Work required -
Reproduce all of the data exactly as written.

*** Given data Section Begins ***

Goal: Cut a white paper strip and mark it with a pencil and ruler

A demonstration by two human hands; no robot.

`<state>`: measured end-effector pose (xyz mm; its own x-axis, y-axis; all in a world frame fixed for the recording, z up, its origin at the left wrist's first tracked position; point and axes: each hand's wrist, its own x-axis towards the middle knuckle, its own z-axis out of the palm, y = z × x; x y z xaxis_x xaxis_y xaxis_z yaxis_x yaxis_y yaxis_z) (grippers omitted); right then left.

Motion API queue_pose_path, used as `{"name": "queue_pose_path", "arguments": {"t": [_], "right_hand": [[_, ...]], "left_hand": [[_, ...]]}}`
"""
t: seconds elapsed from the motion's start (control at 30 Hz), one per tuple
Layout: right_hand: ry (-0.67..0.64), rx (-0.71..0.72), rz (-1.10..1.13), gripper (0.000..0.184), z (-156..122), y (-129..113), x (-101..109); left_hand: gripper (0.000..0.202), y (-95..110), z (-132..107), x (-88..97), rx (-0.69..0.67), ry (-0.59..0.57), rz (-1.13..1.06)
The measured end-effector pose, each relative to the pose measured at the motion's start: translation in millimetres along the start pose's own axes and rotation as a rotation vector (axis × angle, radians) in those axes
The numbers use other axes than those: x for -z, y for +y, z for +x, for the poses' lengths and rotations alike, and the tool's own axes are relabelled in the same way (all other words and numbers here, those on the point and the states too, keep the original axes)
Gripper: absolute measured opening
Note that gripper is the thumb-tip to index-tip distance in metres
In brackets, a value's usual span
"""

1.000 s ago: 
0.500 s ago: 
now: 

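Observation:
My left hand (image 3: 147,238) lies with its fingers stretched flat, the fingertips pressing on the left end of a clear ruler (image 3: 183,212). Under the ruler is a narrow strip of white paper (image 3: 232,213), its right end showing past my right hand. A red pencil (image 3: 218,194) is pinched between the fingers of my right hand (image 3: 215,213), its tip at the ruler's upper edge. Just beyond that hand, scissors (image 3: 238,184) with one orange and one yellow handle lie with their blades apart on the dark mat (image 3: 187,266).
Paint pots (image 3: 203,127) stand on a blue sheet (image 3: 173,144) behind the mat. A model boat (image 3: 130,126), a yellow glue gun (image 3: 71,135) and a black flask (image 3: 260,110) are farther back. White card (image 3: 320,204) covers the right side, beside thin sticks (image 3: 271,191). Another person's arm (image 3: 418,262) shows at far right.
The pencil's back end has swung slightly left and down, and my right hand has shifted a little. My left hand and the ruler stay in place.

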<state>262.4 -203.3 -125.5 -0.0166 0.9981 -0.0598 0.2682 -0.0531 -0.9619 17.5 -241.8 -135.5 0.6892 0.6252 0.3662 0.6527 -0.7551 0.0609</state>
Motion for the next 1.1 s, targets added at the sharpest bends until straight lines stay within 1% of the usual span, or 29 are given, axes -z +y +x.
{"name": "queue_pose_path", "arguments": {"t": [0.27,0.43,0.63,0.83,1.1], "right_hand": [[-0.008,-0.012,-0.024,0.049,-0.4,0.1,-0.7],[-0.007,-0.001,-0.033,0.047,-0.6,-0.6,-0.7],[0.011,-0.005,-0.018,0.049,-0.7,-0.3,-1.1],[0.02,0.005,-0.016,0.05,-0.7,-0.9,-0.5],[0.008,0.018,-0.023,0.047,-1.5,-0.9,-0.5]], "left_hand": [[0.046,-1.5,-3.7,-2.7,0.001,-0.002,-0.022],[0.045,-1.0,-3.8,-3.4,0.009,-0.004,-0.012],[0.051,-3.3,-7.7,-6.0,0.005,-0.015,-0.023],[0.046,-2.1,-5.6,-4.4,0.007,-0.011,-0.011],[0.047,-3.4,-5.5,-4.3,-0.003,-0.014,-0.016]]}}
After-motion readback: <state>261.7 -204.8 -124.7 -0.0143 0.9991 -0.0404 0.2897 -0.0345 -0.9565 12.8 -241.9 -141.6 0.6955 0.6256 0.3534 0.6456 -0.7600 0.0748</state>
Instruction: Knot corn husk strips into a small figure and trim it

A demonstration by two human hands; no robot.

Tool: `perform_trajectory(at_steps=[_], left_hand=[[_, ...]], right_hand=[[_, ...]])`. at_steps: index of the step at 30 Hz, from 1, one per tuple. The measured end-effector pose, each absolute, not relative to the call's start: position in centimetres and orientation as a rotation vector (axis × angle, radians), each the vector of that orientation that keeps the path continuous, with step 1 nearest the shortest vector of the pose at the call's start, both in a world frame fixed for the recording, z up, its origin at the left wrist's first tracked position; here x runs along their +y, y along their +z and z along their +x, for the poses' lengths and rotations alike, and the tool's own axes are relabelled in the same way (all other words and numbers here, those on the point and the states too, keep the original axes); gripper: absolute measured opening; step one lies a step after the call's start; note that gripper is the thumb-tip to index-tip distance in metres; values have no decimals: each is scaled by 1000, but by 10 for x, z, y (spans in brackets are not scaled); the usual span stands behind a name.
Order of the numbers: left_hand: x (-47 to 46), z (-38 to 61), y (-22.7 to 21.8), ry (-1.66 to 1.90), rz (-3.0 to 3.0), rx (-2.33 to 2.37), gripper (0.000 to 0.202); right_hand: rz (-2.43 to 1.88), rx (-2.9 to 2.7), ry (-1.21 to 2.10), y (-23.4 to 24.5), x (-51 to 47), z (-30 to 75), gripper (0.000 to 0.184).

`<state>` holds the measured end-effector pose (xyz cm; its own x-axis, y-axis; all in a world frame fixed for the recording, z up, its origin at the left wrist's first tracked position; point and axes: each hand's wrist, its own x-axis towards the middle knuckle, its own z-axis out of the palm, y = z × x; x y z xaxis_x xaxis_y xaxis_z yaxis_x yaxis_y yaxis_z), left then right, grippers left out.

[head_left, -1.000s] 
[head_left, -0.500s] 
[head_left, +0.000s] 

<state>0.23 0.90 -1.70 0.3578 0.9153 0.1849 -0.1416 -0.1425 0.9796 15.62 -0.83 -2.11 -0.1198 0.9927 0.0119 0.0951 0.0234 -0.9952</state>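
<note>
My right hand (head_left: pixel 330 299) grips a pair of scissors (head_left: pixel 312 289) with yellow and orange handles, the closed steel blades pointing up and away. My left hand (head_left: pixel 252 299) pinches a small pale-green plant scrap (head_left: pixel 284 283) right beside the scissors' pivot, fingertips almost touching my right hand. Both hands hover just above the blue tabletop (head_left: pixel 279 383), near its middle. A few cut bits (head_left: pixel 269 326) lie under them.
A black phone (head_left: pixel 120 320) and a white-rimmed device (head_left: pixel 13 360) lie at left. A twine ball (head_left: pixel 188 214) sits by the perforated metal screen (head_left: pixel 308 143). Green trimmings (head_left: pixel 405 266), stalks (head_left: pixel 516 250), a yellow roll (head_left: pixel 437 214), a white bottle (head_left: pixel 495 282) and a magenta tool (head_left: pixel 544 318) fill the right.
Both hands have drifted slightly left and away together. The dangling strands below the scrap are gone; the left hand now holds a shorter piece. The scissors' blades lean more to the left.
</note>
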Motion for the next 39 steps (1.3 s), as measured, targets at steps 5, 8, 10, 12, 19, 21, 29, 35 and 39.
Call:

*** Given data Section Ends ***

Answer below -
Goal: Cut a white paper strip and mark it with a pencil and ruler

A demonstration by two human hands; no robot.

`<state>`: measured end-effector pose (xyz mm; its own x-axis, y-axis; all in a world frame fixed for the recording, z up, its origin at the left wrist's first tracked position; point and axes: each hand's wrist, its own x-axis towards the middle knuckle, its own z-axis out of the palm, y = z × x; x y z xaxis_x xaxis_y xaxis_z yaxis_x yaxis_y yaxis_z) (grippers omitted); right then left.

Motion API queue_pose_path, used as `{"name": "queue_pose_path", "arguments": {"t": [_], "right_hand": [[_, ...]], "left_hand": [[_, ...]]}}`
"""
t: seconds elapsed from the motion's start (control at 30 Hz), one per tuple
Layout: right_hand: ry (-0.67..0.64), rx (-0.71..0.72), rz (-1.10..1.13), gripper (0.000..0.184), z (-156..122), y (-129..113), x (-101..109); left_hand: gripper (0.000..0.202), y (-95..110), z (-132..107), x (-88..97), rx (-0.69..0.67), ry (-0.59..0.57), rz (-1.13..1.06)
The measured end-effector pose, each relative to the pose measured at the motion's start: translation in millimetres along the start pose's own axes and rotation as a rotation vector (axis × angle, radians) in those axes
The numbers use other axes than those: x for -z, y for +y, z for +x, for the poses' lengths and rotations alike, and the tool's own axes are relabelled in the same way (all other words and numbers here, those on the point and the states too, keep the original axes)
Gripper: absolute measured opening
Note that gripper is the thumb-tip to index-tip distance in metres
In brackets, a value's usual span
"""

1.000 s ago: 
0.500 s ago: 
now: 

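Observation:
My left hand (image 3: 147,238) lies with its fingers stretched flat, the fingertips pressing on the left end of a clear ruler (image 3: 183,212). Under the ruler is a narrow strip of white paper (image 3: 232,213), its right end showing past my right hand. A red pencil (image 3: 218,194) is pinched between the fingers of my right hand (image 3: 215,213), its tip at the ruler's upper edge. Just beyond that hand, scissors (image 3: 238,184) with one orange and one yellow handle lie with their blades apart on the dark mat (image 3: 187,266).
Paint pots (image 3: 203,127) stand on a blue sheet (image 3: 173,144) behind the mat. A model boat (image 3: 130,126), a yellow glue gun (image 3: 71,135) and a black flask (image 3: 260,110) are farther back. White card (image 3: 320,204) covers the right side, beside thin sticks (image 3: 271,191). Another person's arm (image 3: 418,262) shows at far right.
The pencil's back end has swung slightly left and down, and my right hand has shifted a little. My left hand and the ruler stay in place.
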
<state>262.4 -203.3 -125.5 -0.0166 0.9981 -0.0598 0.2682 -0.0531 -0.9619 17.5 -241.8 -135.5 0.6892 0.6252 0.3662 0.6527 -0.7551 0.0609</state>
Motion for the next 1.1 s, targets added at the sharpest bends until straight lines stay within 1% of the usual span, or 29 are given, axes -z +y +x.
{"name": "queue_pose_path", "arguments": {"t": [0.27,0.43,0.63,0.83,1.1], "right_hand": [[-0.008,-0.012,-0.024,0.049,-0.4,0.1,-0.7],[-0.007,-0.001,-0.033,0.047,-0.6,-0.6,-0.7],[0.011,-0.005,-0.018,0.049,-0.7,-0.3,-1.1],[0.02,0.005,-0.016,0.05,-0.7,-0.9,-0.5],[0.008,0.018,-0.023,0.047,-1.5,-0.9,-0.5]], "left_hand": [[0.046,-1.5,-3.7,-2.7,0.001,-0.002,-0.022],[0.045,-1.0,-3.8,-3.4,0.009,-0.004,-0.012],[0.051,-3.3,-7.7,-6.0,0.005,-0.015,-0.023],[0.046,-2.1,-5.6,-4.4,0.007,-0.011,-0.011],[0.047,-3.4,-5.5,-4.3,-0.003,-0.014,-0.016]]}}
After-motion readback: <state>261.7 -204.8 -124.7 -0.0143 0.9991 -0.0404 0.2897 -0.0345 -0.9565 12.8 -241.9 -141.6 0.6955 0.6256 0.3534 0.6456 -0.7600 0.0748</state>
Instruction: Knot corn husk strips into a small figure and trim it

A demonstration by two human hands; no robot.

Tool: `perform_trajectory(at_steps=[_], left_hand=[[_, ...]], right_hand=[[_, ...]])`. at_steps: index of the step at 30 Hz, from 1, one per tuple. The measured end-effector pose, each absolute, not relative to the call's start: position in centimetres and orientation as a rotation vector (axis × angle, radians), each the vector of that orientation that keeps the path continuous, with step 1 nearest the shortest vector of the pose at the call's start, both in a world frame fixed for the recording, z up, its origin at the left wrist's first tracked position; here x runs along their +y, y along their +z and z along their +x, for the poses' lengths and rotations alike, and the tool's own axes are relabelled in the same way (all other words and numbers here, those on the point and the states too, keep the original axes); gripper: absolute measured opening; step one lies a step after the call's start; note that gripper is the thumb-tip to index-tip distance in metres; values have no decimals: each is scaled by 1000, but by 10 for x, z, y (spans in brackets are not scaled); the usual span stands behind a name.
Order of the numbers: left_hand: x (-47 to 46), z (-38 to 61), y (-22.7 to 21.8), ry (-1.66 to 1.90), rz (-3.0 to 3.0), rx (-2.33 to 2.37), gripper (0.000 to 0.202); right_hand: rz (-2.43 to 1.88), rx (-2.9 to 2.7), ry (-1.21 to 2.10), y (-23.4 to 24.5), x (-51 to 47), z (-30 to 75), gripper (0.000 to 0.184).

`<state>` holds the measured end-effector pose (xyz cm; its own x-axis, y-axis; all in a world frame fixed for the recording, z up, its origin at the left wrist's first tracked position; point and axes: each hand's wrist, its own x-axis towards the middle knuckle, its own z-axis out of the palm, y = z × x; x y z xaxis_x xaxis_y xaxis_z yaxis_x yaxis_y yaxis_z), left then right, grippers left out.

[head_left, -1.000s] 
[head_left, -0.500s] 
[head_left, +0.000s] 

<state>0.23 0.90 -1.70 0.3578 0.9153 0.1849 -0.1416 -0.1425 0.9796 15.62 -0.83 -2.11 -0.1198 0.9927 0.0119 0.0951 0.0234 -0.9952</state>
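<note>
My right hand (head_left: pixel 330 299) grips a pair of scissors (head_left: pixel 312 289) with yellow and orange handles, the closed steel blades pointing up and away. My left hand (head_left: pixel 252 299) pinches a small pale-green plant scrap (head_left: pixel 284 283) right beside the scissors' pivot, fingertips almost touching my right hand. Both hands hover just above the blue tabletop (head_left: pixel 279 383), near its middle. A few cut bits (head_left: pixel 269 326) lie under them.
A black phone (head_left: pixel 120 320) and a white-rimmed device (head_left: pixel 13 360) lie at left. A twine ball (head_left: pixel 188 214) sits by the perforated metal screen (head_left: pixel 308 143). Green trimmings (head_left: pixel 405 266), stalks (head_left: pixel 516 250), a yellow roll (head_left: pixel 437 214), a white bottle (head_left: pixel 495 282) and a magenta tool (head_left: pixel 544 318) fill the right.
Both hands have drifted slightly left and away together. The dangling strands below the scrap are gone; the left hand now holds a shorter piece. The scissors' blades lean more to the left.
</note>
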Motion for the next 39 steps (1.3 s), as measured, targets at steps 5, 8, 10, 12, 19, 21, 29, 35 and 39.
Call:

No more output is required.